What needs to be done:
Pull each line with the string "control" from the entries.

Collection entries
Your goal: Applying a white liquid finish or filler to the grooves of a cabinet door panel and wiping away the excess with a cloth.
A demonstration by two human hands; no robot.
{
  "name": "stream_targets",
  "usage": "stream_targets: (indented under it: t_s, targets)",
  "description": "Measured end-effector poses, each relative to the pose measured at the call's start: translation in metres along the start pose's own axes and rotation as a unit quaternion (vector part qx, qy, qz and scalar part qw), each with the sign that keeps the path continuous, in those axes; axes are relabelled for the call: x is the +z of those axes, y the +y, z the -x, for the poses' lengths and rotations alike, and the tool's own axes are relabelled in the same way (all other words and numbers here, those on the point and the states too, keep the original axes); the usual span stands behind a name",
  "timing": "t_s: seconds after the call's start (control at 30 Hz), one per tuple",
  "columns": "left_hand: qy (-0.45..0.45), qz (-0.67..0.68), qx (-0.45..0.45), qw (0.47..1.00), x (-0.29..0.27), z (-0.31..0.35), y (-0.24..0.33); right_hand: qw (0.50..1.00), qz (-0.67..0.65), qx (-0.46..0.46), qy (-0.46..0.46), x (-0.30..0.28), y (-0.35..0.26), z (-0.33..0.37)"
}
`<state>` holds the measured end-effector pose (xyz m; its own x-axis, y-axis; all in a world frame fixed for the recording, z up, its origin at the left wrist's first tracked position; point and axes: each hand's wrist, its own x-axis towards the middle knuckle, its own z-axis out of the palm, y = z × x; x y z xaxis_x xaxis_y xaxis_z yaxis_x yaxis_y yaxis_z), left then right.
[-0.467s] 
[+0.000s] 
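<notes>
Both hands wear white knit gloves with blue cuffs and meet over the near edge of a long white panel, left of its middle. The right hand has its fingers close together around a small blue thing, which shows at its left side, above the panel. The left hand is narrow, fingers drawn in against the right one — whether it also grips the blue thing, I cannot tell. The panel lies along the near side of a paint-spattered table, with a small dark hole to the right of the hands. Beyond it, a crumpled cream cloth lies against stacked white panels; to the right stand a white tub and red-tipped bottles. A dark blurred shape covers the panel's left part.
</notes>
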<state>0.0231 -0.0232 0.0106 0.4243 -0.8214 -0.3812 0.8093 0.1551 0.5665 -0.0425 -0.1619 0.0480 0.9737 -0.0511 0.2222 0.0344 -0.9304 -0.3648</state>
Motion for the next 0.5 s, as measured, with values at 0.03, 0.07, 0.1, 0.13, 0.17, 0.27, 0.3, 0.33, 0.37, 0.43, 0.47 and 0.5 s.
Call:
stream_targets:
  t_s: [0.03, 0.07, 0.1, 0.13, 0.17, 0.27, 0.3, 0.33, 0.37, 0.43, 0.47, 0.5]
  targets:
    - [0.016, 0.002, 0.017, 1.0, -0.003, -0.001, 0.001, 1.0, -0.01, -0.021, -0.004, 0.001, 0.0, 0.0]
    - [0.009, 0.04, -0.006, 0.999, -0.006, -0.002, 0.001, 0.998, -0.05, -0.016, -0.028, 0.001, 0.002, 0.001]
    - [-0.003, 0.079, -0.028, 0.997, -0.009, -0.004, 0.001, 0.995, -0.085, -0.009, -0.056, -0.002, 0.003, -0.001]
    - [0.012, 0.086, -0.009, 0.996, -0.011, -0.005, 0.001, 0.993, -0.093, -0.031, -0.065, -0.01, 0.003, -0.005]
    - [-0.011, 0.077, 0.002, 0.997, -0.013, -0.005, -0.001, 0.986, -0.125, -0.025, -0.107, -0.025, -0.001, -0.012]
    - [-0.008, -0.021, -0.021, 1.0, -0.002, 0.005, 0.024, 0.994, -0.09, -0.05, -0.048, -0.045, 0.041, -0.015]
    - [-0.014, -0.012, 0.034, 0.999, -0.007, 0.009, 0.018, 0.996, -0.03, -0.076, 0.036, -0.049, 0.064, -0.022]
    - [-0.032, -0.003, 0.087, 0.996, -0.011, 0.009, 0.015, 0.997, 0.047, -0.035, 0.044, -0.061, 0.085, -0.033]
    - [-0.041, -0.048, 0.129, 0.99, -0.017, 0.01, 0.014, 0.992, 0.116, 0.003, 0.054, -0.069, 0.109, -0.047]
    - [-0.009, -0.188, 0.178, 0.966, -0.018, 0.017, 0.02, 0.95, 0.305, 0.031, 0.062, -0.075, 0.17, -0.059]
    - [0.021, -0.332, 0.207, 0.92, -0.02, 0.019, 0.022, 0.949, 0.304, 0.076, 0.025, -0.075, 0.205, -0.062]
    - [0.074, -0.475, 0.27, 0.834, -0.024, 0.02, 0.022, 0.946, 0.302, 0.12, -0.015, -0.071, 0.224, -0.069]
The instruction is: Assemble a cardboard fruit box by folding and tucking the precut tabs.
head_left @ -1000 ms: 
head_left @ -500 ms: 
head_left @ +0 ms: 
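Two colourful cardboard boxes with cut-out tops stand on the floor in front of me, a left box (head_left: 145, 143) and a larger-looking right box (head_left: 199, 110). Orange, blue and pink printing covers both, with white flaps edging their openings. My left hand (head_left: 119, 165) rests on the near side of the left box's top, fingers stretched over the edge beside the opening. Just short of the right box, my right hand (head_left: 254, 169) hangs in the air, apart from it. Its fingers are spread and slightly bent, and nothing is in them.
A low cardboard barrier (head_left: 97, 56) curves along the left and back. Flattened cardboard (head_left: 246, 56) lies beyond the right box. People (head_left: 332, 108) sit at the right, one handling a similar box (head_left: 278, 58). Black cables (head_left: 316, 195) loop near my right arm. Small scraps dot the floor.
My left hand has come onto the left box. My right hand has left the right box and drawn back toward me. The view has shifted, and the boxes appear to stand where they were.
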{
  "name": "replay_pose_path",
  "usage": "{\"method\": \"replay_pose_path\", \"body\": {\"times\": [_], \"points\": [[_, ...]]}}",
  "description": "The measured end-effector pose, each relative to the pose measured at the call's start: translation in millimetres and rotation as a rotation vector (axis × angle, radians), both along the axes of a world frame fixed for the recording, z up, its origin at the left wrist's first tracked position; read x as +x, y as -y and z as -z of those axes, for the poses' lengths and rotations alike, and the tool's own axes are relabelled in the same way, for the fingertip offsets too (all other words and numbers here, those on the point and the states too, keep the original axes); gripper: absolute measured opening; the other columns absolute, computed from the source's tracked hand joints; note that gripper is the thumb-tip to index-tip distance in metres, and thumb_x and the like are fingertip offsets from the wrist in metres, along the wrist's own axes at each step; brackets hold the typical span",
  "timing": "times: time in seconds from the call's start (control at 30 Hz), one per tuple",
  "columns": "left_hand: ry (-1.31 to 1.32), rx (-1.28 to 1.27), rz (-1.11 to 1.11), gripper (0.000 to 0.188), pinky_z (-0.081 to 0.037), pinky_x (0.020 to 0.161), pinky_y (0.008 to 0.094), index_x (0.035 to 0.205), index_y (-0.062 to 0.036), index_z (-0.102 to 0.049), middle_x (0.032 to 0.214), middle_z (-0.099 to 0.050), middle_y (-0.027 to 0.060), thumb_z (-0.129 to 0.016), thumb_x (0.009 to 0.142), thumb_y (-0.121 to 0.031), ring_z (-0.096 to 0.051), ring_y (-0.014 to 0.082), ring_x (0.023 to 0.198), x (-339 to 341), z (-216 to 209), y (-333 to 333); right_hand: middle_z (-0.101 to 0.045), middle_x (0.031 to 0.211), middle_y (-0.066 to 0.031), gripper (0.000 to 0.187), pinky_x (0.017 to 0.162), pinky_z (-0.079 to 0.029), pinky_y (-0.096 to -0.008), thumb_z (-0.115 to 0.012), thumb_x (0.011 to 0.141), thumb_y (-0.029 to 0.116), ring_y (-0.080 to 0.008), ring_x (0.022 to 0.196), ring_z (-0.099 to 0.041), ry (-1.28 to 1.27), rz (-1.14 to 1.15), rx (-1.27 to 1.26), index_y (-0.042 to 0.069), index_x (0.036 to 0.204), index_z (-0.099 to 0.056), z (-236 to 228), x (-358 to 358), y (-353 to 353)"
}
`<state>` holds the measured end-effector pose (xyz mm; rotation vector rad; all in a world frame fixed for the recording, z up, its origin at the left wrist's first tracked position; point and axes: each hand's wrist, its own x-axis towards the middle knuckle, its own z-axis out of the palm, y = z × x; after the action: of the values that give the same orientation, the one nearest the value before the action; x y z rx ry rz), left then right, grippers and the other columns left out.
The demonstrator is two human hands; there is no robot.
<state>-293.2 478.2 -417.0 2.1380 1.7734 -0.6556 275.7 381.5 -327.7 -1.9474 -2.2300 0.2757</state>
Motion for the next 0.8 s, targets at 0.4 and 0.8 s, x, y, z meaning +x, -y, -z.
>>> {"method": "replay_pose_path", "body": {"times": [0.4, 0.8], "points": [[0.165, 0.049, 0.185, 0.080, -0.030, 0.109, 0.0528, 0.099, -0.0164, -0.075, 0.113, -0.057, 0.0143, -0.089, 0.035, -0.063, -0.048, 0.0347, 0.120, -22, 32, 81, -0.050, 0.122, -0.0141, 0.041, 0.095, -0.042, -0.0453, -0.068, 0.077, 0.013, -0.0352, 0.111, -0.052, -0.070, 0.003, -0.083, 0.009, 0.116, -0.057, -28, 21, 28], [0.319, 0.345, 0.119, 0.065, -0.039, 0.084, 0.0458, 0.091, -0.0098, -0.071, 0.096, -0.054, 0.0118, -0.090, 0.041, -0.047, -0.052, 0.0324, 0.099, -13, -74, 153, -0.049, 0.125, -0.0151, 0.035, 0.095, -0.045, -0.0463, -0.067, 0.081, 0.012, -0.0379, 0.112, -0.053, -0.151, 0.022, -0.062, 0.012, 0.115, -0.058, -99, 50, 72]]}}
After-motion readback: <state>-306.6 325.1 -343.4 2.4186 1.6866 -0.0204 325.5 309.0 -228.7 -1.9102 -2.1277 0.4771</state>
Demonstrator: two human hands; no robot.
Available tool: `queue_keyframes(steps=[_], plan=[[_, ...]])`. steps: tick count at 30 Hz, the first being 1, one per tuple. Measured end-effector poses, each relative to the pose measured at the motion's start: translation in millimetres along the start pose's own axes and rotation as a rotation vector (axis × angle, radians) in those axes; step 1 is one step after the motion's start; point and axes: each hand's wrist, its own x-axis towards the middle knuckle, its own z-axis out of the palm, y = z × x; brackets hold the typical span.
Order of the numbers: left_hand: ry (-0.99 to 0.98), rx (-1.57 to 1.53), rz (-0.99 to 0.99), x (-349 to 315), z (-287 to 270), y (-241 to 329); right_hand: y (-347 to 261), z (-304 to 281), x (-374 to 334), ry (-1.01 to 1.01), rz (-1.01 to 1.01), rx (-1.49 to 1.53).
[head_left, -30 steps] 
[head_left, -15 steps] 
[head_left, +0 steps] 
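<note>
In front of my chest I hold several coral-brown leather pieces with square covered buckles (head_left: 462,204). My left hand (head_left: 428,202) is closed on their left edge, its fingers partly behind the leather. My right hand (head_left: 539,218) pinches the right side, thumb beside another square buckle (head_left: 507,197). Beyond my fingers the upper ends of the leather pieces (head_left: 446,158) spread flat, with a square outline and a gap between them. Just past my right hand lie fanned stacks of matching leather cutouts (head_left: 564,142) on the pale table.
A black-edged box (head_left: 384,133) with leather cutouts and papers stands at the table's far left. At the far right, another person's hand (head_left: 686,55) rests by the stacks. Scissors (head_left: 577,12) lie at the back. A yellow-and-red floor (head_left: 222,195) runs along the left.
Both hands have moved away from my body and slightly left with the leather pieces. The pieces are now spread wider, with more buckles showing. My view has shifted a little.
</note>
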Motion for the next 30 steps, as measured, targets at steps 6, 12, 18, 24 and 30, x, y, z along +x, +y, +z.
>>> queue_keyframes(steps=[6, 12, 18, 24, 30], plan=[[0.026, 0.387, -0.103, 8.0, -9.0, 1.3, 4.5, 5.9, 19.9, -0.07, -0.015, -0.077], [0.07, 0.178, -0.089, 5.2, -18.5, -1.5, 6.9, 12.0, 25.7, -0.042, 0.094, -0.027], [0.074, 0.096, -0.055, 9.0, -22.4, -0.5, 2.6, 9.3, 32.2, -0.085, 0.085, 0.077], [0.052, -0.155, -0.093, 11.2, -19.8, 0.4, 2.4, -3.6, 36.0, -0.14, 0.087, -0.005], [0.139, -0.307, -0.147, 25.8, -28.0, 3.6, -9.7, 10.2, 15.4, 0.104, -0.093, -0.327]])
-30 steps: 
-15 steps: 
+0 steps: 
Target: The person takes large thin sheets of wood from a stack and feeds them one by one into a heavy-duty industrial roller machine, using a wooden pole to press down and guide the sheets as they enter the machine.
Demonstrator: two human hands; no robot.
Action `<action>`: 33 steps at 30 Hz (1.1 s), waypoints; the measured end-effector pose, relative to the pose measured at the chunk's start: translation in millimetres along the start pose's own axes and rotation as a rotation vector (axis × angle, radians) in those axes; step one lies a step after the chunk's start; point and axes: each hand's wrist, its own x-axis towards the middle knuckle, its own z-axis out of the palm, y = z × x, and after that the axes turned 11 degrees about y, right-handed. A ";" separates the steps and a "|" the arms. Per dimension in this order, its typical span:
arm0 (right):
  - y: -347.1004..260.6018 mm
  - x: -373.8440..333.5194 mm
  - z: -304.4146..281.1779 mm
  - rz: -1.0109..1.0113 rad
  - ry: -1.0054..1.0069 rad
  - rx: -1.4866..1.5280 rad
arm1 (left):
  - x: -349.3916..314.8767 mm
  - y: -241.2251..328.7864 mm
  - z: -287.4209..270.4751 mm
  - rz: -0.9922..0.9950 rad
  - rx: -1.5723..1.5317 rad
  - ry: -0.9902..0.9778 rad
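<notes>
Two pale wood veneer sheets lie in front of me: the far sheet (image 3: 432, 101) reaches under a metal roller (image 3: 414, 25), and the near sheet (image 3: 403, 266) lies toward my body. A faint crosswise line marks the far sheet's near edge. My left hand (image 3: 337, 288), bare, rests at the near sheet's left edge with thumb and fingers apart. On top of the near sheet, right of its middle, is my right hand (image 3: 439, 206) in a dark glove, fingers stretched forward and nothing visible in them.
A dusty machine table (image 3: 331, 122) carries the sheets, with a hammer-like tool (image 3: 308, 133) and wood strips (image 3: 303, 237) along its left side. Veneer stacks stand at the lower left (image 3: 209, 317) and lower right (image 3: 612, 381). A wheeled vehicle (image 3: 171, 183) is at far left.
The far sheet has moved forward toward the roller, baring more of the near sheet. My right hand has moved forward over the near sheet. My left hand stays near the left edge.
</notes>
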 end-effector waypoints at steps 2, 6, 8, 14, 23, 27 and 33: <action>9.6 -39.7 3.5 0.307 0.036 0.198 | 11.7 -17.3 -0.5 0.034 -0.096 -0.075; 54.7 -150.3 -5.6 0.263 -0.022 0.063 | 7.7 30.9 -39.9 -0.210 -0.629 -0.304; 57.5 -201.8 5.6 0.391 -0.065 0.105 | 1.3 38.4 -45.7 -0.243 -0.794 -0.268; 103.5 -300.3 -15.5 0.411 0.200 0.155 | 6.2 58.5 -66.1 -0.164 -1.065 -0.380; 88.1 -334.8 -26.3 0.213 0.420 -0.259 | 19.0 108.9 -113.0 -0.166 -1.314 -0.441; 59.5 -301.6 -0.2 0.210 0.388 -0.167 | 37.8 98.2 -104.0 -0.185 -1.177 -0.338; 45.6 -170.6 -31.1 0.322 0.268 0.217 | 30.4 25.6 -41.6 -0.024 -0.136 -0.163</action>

Solution:
  "timing": "t_s: seconds after the call's start (control at 30 Hz), one per tuple",
  "timing": "times: time in seconds from the call's start (control at 30 Hz), one per tuple",

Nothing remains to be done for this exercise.